Vision therapy uses eye exercises to treat certain vision and eye related problems. It is most commonly used to help children strengthen their visual skills, but adults can benefit from vision therapy as well. Many adults have gone their entire lives fighting to overcome visual problems, such as focusing problems or tracking issues. They may develop ways to compensate for their vision issues, but this can lead to an array of uncomfortable vision symptoms like eyestrain or fatigue, headaches, double vision, or blurry vision. Studies have shown that for some adults, vision therapy can be effective in addressing some underlying vision problems, which can relieve those uncomfortable and help improve visual efficiency.
In the early months and years of development, the visual system is in a phase known as the “neuroplastic” period. During this time, the visual system can be easily impacted, affecting future vision development. As we grow older, parts of our visual system become less neuroplastic, meaning they cannot be easily adjusted or changed. For this reason, catching serious vision problems like amblyopia or strabismus early in childhood is important, so that the necessary treatments can improve future vision development.
However, just because adults have a less neuroplastic visual system, does not mean that their visual behavior cannot be improved. Many visual skills in adults can be improved or enhanced by using vision therapy techniques. By completing exercises to reduce eyestrain and improve focusing ability, vision therapy can allow adults to use their vision to their full potential.
Convergence insufficiency is a focusing problem where the eyes struggle to move inward in order to focus on a close object. In this condition, near tasks such as reading or computer work can cause uncomfortable headaches, blurred vision, double vision, or even dizziness. It usually results in difficulty comprehending what has been read or cause short attention spans. Convergence insufficiency in adults can mean work tasks are difficult or impossible to complete. Vision therapy can help improve the focusing ability of the eyes, relieving many of the uncomfortable symptoms associated with reading. Several studies have shown that vision therapy is just as effective in treating convergence insufficiency in adults as it is in children.

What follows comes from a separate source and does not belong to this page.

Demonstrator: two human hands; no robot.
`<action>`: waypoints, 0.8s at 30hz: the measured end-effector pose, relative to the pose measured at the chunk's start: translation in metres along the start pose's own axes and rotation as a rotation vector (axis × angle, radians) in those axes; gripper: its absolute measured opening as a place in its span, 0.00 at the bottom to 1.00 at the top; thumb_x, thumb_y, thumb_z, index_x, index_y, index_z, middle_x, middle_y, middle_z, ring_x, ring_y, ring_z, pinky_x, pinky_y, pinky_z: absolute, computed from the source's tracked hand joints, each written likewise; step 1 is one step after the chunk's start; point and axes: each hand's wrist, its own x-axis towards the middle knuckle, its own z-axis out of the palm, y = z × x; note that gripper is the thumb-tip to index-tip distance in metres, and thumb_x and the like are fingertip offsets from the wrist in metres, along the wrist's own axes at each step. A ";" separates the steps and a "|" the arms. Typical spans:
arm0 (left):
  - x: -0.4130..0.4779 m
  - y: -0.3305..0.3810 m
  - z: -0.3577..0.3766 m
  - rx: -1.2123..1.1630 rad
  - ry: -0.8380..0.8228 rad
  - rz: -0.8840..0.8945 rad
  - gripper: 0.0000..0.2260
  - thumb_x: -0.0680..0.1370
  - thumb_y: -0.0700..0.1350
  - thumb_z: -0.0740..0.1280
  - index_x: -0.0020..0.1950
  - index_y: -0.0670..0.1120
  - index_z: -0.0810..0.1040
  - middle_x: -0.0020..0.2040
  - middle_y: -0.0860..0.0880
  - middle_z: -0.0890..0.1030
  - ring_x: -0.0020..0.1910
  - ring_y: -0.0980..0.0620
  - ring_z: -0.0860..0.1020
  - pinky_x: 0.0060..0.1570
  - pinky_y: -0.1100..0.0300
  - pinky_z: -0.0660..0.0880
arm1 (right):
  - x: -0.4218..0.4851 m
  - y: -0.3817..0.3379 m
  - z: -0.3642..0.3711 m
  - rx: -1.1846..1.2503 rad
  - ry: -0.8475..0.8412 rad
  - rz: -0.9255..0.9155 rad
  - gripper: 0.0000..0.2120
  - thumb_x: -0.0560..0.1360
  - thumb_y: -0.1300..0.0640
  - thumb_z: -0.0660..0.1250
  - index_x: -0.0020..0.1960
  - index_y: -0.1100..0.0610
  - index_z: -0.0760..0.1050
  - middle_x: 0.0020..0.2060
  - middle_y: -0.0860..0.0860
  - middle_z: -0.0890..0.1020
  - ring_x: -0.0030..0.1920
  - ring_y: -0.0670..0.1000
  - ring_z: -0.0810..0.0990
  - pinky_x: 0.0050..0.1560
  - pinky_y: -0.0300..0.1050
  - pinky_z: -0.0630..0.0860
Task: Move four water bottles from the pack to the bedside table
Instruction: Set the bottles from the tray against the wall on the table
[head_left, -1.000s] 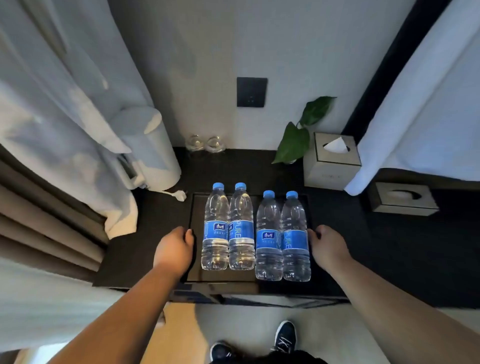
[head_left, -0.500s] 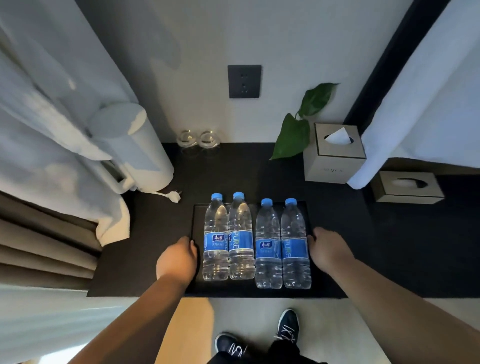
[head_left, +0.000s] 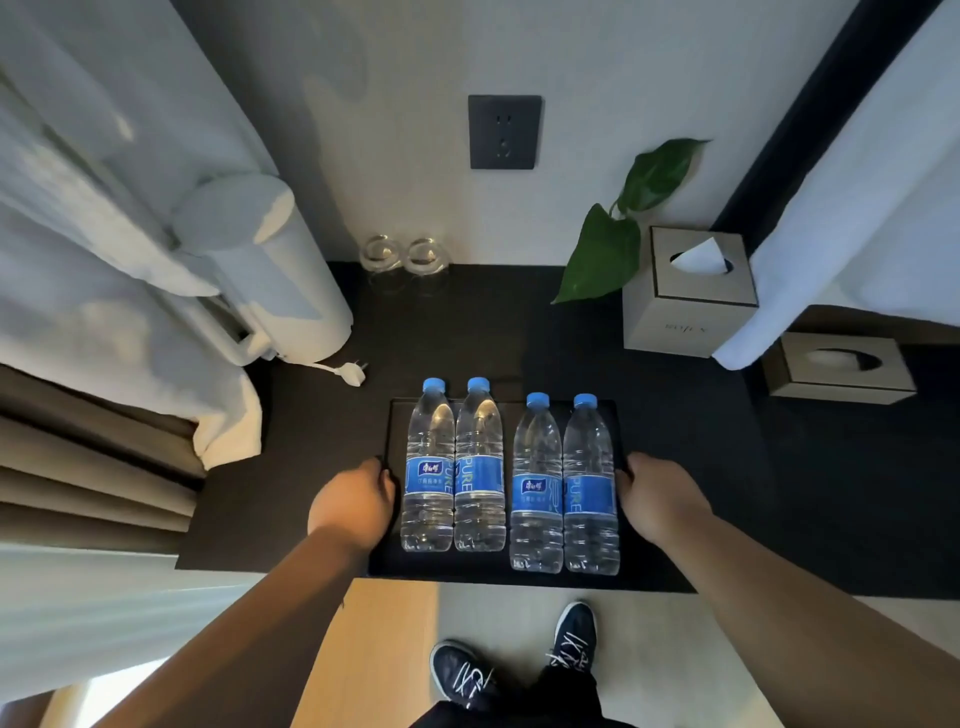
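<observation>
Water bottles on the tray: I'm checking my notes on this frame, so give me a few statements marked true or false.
1. Four water bottles stand upright on the black tray. True.
2. The bottle caps are red. False: they are blue.
3. The left hand and right hand rest at opposite side edges of the tray. True.
4. The tissue box sits left of the bottles. False: it sits to their right, by the plant.
5. The kettle plug is in the wall socket. False: it lies on the tabletop.
</observation>
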 end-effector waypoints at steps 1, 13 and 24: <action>0.001 0.001 -0.002 0.008 -0.013 -0.006 0.11 0.83 0.51 0.58 0.51 0.48 0.77 0.45 0.45 0.84 0.42 0.42 0.81 0.39 0.54 0.74 | 0.000 0.000 -0.001 0.002 -0.003 0.003 0.14 0.84 0.46 0.60 0.43 0.52 0.71 0.36 0.51 0.80 0.35 0.51 0.80 0.30 0.45 0.71; -0.001 0.039 -0.042 -0.182 0.088 -0.118 0.15 0.82 0.59 0.59 0.44 0.50 0.74 0.38 0.50 0.81 0.39 0.46 0.80 0.39 0.52 0.78 | 0.019 -0.047 -0.039 0.096 0.161 -0.092 0.14 0.83 0.45 0.60 0.42 0.48 0.73 0.33 0.49 0.81 0.32 0.49 0.81 0.28 0.44 0.70; 0.004 0.056 -0.047 -0.204 0.053 -0.122 0.11 0.80 0.59 0.64 0.46 0.53 0.76 0.40 0.54 0.81 0.39 0.53 0.79 0.39 0.56 0.78 | 0.017 -0.111 -0.029 0.029 0.073 -0.334 0.16 0.83 0.41 0.60 0.42 0.49 0.69 0.31 0.49 0.80 0.30 0.50 0.79 0.29 0.44 0.69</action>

Vision therapy can be used to improve the visual skills required to be an athlete. Sports vision therapy can help athletes improve on skills such as eye tracking, visual processing, depth perception, and visual-motor integration to maximize visual efficiency and improve sports performance. Vision therapy for athletes can be highly specialized depending on the skills that need strengthened or the visual demands of the sport being played.
Those who have suffered from concussions or other brain injuries may experience some changes in their vision, particularly in their focusing abilities. Vision therapy can be an effective way to strengthen visual skills after a concussion, and can be helpful in relieving some of the uncomfortable vision-related symptoms of post-concussion syndrome. If you have suffered from a concussion or brain injury, our vision therapists can work with you to help restore your visual skills and improve your visual efficiency.